--- Exercise ---
Return all of the material exactly; no line may be dropped.

____ Source data

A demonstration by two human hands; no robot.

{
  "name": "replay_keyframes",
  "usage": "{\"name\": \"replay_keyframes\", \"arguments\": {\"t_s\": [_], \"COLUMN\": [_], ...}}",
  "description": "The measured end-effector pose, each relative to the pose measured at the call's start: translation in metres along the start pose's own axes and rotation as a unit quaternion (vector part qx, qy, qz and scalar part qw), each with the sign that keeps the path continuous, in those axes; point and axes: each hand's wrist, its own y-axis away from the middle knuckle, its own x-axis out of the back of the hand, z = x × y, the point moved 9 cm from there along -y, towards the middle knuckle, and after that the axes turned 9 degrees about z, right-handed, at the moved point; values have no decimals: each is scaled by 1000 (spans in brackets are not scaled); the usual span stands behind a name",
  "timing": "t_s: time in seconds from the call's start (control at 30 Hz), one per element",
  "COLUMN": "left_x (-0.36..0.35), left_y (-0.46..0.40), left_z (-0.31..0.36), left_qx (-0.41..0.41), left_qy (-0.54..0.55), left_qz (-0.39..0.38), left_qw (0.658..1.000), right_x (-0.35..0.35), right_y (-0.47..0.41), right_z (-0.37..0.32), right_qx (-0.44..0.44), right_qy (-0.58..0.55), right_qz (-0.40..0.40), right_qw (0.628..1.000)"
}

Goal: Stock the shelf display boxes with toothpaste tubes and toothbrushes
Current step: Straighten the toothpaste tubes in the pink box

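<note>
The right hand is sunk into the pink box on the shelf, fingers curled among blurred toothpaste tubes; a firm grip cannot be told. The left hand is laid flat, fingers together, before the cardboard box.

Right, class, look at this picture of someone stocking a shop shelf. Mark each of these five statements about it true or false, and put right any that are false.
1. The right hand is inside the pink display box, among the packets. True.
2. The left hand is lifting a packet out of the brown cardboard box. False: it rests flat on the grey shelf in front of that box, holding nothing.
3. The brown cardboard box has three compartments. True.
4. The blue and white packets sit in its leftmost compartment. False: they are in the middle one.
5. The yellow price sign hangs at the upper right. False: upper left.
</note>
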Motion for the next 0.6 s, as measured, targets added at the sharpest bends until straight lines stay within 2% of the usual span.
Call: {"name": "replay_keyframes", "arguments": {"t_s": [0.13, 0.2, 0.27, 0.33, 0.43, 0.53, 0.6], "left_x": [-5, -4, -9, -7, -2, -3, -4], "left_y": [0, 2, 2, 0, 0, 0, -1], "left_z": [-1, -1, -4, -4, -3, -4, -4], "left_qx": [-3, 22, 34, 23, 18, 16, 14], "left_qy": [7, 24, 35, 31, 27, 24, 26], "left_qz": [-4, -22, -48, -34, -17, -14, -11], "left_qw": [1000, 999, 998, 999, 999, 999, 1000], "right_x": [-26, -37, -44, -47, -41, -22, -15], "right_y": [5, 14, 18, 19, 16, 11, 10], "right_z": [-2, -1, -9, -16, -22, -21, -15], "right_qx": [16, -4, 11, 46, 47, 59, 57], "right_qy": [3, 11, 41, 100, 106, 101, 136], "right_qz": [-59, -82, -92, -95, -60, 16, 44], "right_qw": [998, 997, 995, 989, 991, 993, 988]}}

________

--- Response to this task ---
A demonstration by two human hands; no robot.

{
  "name": "replay_keyframes",
  "usage": "{\"name\": \"replay_keyframes\", \"arguments\": {\"t_s\": [_], \"COLUMN\": [_], ...}}",
  "description": "The measured end-effector pose, each relative to the pose measured at the call's start: translation in metres along the start pose's own axes and rotation as a unit quaternion (vector part qx, qy, qz and scalar part qw), each with the sign that keeps the path continuous, in those axes; point and axes: each hand's wrist, its own y-axis away from the middle knuckle, its own x-axis out of the back of the hand, z = x × y, the point moved 9 cm from there along -y, towards the middle knuckle, and after that the axes turned 9 degrees about z, right-handed, at the moved point; values have no decimals: each is scaled by 1000 (spans in brackets are not scaled); the usual span stands behind a name",
  "timing": "t_s: time in seconds from the call's start (control at 30 Hz), one per element",
  "COLUMN": "left_x (-0.36..0.35), left_y (-0.46..0.40), left_z (-0.31..0.36), left_qx (-0.41..0.41), left_qy (-0.54..0.55), left_qz (-0.39..0.38), left_qw (0.658..1.000), right_x (-0.35..0.35), right_y (-0.47..0.41), right_z (-0.37..0.32), right_qx (-0.44..0.44), right_qy (-0.58..0.55), right_qz (-0.40..0.40), right_qw (0.628..1.000)"
}

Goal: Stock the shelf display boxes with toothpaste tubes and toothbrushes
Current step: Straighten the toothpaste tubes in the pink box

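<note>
The right hand is sunk into the pink box on the shelf, fingers curled among blurred toothpaste tubes; a firm grip cannot be told. The left hand is laid flat, fingers together, before the cardboard box.

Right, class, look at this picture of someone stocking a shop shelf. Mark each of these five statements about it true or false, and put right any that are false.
1. The right hand is inside the pink display box, among the packets. True.
2. The left hand is lifting a packet out of the brown cardboard box. False: it rests flat on the grey shelf in front of that box, holding nothing.
3. The brown cardboard box has three compartments. True.
4. The blue and white packets sit in its leftmost compartment. False: they are in the middle one.
5. The yellow price sign hangs at the upper right. False: upper left.
</note>
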Motion for the next 0.6 s, as measured, targets added at the sharpest bends until straight lines stay within 2% of the usual span.
Call: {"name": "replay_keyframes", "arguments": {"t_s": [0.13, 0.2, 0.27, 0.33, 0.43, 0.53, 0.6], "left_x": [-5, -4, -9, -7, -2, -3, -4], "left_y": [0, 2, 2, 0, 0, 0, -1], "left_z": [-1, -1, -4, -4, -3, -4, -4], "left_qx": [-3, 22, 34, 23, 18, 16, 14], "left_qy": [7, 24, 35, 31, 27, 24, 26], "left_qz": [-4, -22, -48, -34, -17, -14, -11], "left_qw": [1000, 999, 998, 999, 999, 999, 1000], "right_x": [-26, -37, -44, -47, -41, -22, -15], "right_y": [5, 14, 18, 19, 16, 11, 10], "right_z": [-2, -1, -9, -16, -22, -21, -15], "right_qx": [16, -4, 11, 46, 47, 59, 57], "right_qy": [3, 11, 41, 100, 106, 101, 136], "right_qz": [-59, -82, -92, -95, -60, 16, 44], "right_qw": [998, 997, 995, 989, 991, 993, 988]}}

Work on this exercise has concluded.